This is a longtime in coming. These people aren't hardened criminal's just cause their addicted to drugs anyways? Most of them aren't? I think that what they really need is to spend alot more time on Couseling, Treatment, program's that are going to help them get sucessfully off of the drugs. I am a former Addict's or this drug myself. I have now finished treatment for the hundredth time, I finally want to stop myself. So I have been clean & sober for the last 3+yrs now! But, It took me along time to be ready to quit. I wished I would have had more options in the past so I wouldn't have wasted the last 32yrs using drugs. I was poor and there isn't any other way to make fast money. Prostitution is not an option for me. I won't ever do such things. But, money to live and breathe was the drug problems start. I am sucessfully trying to help other's still addicted now, I want to help them to get clean any way that I can.
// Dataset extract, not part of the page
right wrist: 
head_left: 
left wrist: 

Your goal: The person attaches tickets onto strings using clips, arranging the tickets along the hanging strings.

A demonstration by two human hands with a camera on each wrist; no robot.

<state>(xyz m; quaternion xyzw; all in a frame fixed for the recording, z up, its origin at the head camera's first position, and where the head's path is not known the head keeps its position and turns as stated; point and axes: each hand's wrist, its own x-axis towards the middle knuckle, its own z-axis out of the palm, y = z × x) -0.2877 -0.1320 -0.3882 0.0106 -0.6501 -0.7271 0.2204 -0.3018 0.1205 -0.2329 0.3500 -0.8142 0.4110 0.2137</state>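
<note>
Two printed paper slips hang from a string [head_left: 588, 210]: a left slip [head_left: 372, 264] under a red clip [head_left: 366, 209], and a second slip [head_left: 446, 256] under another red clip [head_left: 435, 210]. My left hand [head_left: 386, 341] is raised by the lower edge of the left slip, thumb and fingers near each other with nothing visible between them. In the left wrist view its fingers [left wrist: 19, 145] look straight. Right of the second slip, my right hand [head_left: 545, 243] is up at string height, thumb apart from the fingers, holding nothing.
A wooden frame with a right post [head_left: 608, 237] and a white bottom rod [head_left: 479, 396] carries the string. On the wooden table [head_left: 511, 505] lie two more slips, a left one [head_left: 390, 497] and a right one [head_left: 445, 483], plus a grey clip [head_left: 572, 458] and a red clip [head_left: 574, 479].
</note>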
Especially if they use cocaine, it's the worst drug out there, beside's Methamphetamine. I am happy to see that the sentences will be reduced for the help they need to receive to get off drugs, instead of jailtime or prison.It's a step in the right direction for the future's for these addicts & their families.

What about the thousand of young men left in prison

This is a long time law coming. But what about the ones that is serving the long time sentence.

That should have been out of prisons years ago. Where is the fairness?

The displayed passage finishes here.